● **Task to carry out**: Search the material for "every" and show all lines that contain it.

________________

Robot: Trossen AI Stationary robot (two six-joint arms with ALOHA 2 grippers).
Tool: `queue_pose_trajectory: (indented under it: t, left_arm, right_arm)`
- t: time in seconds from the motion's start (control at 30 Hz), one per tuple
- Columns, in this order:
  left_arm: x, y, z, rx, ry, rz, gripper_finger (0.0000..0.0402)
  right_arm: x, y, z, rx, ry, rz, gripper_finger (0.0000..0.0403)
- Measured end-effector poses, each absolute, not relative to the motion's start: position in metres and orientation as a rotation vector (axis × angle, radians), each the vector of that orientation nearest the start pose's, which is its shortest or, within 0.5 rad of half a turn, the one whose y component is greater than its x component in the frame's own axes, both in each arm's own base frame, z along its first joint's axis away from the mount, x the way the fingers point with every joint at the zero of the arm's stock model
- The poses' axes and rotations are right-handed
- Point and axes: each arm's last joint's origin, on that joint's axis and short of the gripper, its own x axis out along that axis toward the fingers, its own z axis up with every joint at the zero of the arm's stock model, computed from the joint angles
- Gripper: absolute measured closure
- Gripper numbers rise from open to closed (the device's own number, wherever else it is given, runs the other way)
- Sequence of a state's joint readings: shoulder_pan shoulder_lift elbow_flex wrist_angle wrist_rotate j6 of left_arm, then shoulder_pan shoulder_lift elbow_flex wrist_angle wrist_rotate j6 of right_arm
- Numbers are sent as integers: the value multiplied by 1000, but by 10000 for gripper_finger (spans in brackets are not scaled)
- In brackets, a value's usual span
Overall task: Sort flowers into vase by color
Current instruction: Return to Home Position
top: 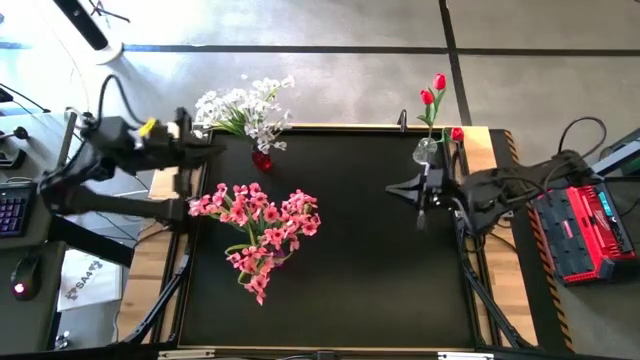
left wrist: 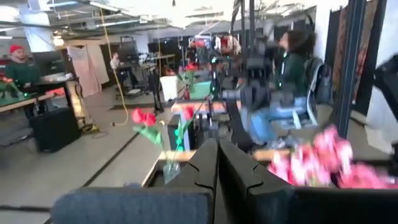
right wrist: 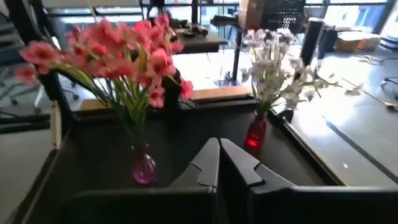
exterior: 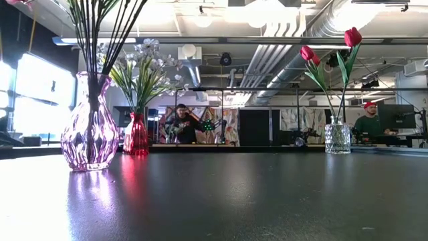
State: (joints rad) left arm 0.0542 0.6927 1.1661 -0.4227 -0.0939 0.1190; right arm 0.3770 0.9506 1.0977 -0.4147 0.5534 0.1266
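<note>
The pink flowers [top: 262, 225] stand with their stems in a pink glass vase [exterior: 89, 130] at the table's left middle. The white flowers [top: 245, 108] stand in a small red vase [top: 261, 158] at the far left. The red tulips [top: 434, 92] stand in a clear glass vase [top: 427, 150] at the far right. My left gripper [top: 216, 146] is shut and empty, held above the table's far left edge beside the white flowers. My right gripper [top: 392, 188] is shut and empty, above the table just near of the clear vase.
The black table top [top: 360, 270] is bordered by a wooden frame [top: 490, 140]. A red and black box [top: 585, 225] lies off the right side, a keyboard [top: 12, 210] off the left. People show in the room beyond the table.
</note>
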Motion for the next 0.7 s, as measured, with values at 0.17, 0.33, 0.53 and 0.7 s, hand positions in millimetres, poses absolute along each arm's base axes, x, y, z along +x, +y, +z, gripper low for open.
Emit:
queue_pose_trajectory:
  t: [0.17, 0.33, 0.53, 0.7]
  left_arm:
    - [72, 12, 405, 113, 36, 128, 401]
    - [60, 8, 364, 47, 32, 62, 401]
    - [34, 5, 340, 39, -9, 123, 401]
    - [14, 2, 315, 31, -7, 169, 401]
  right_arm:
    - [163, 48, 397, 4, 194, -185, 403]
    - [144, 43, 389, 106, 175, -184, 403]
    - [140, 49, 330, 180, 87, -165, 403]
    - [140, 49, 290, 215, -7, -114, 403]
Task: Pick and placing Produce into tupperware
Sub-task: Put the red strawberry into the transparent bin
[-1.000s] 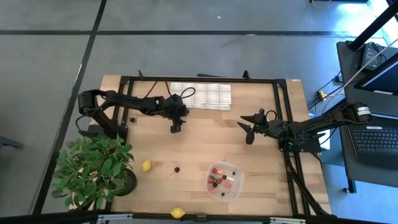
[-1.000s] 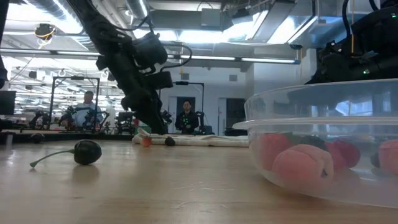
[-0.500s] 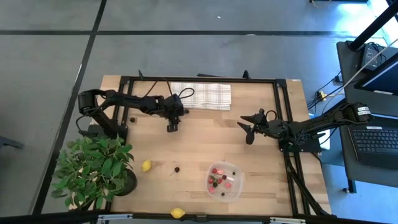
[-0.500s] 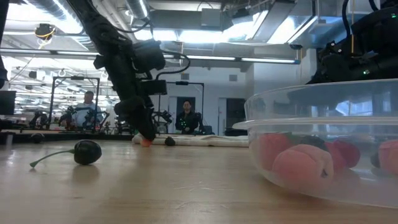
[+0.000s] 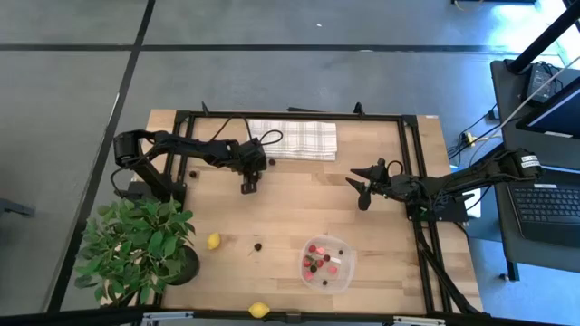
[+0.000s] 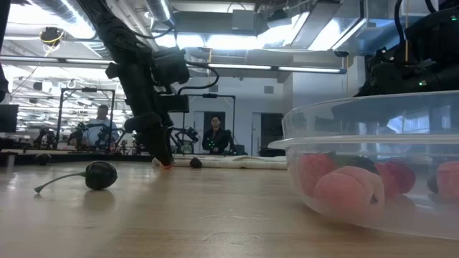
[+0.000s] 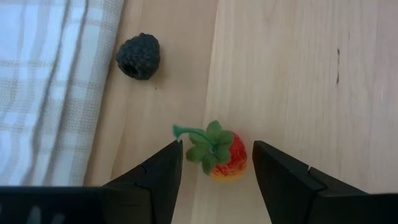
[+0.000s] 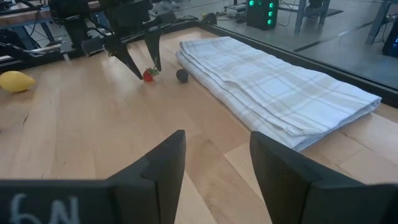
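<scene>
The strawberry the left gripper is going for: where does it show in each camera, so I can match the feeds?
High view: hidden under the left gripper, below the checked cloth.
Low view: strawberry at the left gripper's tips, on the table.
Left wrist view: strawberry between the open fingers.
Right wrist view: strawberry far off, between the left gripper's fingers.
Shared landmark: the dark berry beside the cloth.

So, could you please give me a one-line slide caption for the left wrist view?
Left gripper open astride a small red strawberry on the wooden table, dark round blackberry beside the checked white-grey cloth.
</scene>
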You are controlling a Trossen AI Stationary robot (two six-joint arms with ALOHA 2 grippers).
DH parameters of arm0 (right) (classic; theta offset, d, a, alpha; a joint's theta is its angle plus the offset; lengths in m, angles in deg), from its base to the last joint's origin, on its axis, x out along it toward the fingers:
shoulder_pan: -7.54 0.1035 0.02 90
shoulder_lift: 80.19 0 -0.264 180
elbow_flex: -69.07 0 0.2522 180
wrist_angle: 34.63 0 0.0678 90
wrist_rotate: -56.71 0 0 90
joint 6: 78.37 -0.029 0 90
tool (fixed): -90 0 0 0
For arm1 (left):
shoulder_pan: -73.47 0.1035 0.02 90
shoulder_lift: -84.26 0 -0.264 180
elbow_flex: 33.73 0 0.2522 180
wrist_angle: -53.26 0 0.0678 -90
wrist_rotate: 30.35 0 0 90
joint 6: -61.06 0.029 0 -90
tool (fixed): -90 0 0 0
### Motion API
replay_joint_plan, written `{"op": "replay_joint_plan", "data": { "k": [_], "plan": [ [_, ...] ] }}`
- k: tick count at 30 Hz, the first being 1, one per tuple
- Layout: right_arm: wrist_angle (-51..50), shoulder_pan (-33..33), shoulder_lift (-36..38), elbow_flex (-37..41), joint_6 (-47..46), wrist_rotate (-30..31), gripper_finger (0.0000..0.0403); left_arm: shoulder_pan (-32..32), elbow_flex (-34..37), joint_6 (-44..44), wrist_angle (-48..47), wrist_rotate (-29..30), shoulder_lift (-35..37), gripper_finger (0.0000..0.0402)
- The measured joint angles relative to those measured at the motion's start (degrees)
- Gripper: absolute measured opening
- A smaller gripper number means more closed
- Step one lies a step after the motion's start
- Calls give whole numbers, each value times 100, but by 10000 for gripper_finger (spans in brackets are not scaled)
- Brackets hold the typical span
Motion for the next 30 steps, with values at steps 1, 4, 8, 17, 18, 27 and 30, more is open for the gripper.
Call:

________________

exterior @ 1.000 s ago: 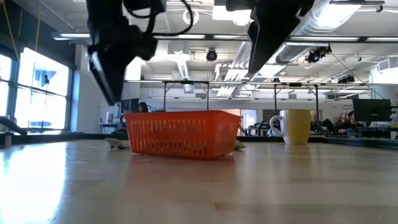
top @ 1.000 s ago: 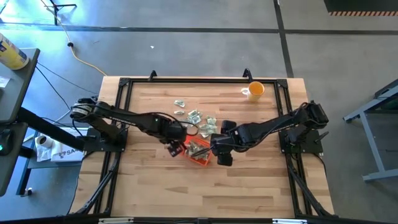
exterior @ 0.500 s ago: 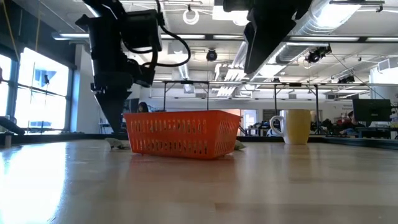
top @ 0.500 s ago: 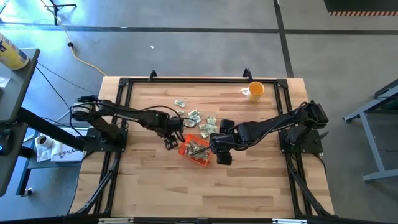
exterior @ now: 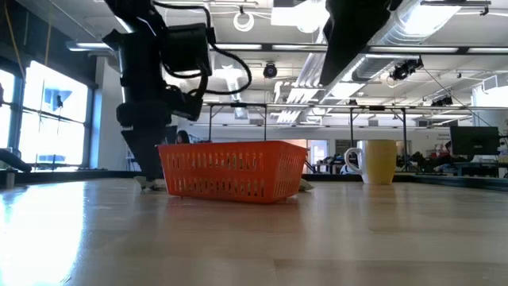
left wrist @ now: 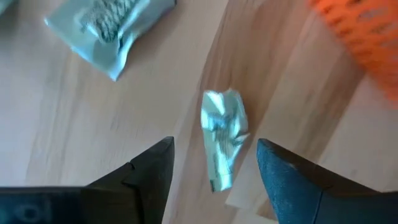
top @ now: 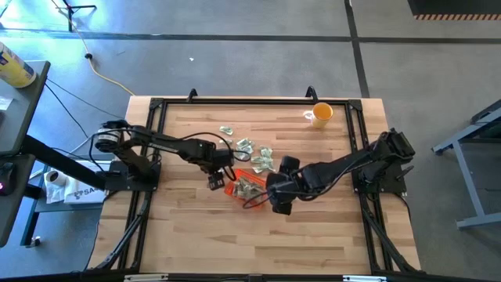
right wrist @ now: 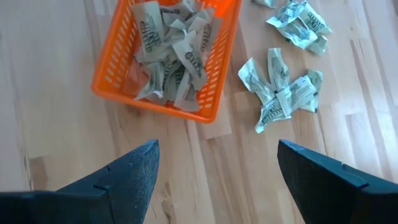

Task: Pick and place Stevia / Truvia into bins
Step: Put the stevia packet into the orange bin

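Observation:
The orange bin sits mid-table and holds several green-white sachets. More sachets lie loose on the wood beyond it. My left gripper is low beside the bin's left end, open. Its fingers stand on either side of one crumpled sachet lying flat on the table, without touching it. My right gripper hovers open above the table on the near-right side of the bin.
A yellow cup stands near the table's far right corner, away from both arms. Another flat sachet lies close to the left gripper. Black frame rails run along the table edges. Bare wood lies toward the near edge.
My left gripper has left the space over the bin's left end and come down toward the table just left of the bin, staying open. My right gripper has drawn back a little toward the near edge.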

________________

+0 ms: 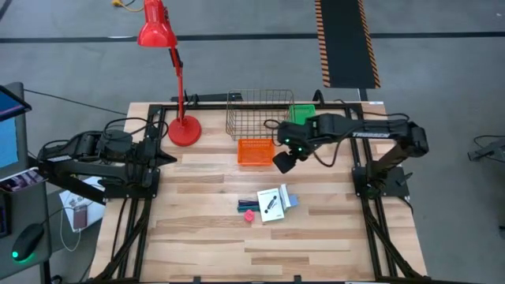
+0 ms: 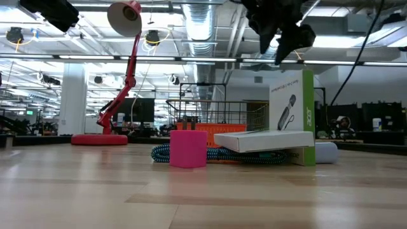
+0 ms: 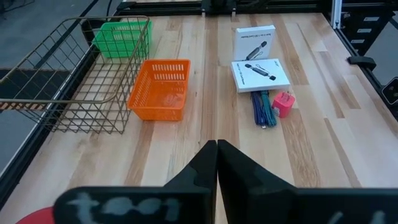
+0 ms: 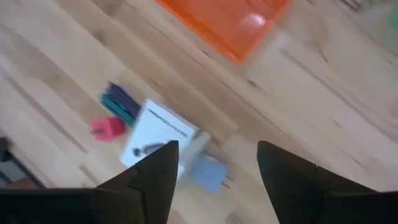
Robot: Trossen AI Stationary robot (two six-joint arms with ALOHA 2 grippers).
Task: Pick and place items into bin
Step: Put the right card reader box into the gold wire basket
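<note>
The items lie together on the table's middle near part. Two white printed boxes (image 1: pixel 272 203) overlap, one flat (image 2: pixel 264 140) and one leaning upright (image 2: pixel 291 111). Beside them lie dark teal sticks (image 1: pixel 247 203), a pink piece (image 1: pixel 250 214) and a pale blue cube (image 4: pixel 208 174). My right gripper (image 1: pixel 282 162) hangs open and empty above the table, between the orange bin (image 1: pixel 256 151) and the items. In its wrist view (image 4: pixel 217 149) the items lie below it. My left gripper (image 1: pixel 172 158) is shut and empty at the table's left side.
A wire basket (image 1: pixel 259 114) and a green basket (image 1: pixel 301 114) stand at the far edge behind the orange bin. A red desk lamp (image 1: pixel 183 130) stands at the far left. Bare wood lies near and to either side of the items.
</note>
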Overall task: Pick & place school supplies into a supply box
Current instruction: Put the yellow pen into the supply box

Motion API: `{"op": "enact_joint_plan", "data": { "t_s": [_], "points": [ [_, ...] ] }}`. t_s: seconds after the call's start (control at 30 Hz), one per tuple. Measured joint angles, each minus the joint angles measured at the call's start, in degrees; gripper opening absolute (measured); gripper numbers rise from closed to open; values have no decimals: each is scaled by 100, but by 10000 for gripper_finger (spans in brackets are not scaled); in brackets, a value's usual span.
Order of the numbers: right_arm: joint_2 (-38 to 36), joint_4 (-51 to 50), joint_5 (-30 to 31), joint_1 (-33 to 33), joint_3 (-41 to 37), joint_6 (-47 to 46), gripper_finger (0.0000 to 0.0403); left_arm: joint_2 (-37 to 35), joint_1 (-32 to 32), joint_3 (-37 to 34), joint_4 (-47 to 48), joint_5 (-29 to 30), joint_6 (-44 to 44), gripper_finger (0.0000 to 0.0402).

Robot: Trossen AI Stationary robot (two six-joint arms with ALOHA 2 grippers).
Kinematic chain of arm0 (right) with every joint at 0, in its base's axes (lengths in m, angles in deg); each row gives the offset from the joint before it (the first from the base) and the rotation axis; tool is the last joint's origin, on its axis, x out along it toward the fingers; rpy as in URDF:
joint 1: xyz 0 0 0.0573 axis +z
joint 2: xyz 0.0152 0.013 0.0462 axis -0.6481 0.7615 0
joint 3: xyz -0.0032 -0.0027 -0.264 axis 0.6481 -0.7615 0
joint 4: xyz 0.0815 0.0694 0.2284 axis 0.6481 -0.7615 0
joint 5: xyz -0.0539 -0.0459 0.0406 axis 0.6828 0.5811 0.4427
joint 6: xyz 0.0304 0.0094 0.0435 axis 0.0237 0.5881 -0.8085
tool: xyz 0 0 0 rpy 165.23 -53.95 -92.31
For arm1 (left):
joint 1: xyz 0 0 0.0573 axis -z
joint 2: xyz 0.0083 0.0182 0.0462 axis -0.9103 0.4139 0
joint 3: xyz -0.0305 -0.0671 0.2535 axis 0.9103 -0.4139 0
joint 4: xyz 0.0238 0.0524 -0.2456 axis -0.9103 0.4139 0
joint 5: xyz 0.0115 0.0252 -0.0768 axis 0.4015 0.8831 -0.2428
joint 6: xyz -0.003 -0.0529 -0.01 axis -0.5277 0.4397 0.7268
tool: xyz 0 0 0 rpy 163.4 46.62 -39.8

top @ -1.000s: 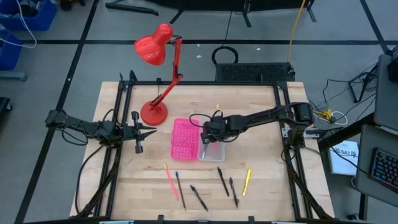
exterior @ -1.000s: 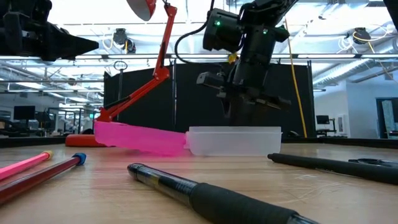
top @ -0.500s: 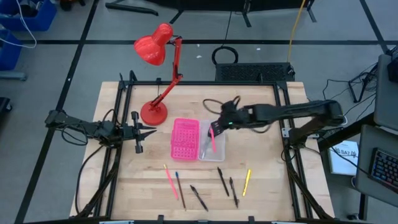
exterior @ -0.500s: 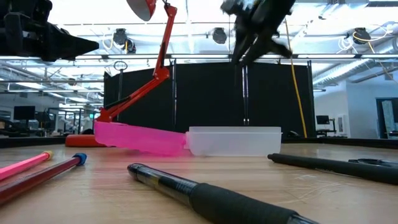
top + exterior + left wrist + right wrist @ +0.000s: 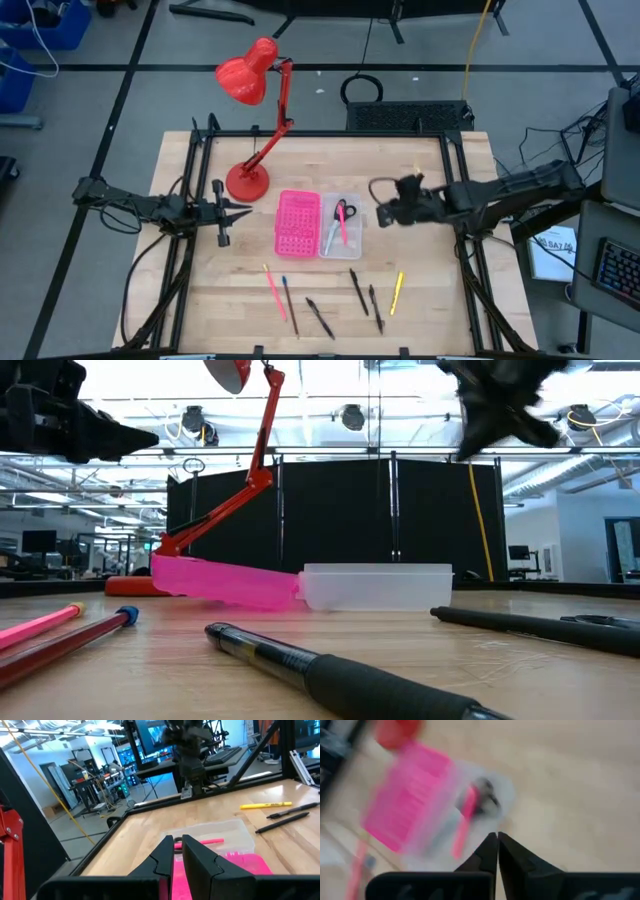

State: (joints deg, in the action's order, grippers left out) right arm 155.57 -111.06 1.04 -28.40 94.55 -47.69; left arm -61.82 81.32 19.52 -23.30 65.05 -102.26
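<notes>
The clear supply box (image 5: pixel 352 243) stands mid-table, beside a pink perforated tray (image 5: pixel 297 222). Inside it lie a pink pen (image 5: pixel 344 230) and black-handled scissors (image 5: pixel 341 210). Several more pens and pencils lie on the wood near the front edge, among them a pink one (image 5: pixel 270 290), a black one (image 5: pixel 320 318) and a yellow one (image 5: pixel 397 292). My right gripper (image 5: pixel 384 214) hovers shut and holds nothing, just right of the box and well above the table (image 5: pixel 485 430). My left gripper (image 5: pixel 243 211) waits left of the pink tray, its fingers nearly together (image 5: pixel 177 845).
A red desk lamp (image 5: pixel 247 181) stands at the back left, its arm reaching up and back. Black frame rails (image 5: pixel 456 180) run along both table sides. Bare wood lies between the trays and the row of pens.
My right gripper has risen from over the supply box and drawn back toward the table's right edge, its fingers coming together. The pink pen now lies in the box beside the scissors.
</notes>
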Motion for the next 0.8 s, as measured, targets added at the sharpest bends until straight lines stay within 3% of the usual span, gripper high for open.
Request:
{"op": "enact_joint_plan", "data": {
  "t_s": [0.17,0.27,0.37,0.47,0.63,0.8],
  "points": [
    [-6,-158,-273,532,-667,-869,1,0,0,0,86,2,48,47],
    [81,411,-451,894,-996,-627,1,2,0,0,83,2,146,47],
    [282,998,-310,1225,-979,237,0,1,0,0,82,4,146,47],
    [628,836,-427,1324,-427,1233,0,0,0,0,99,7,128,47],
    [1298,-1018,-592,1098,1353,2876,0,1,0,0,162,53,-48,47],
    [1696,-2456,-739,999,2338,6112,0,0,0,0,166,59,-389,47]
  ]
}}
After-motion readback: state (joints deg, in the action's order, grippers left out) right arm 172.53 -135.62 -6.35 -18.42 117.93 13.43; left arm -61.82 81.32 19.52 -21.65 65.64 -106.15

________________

● **Completed exercise**:
- Measured end-effector poses, each absolute, not relative to the motion's start: position in metres and orientation as a rotation vector (axis × angle, radians), each the vector of that orientation nearest the start pose's, which is its shortest or, within 0.5 rad of half a turn, the one whose y component is greater than its x component in the frame's own axes, both in each arm's own base frame, z along its first joint's axis away from the mount, x the way the fingers point with every joint at the zero of the arm's stock model
- Point and axes: each arm's last joint's origin, on that joint's axis and short of the gripper, its own x axis out along that axis toward the fingers, its own z axis up with every joint at the zero of the arm's stock model, computed from the joint angles
Kinematic chain of arm0 (right) with every joint at 0, in its base's axes (lengths in m, angles in deg); each row gives the offset from the joint before it (the first from the base) and the rotation axis; tool is the last joint's origin, on its axis, x out along it toward the fingers; rpy as in URDF:

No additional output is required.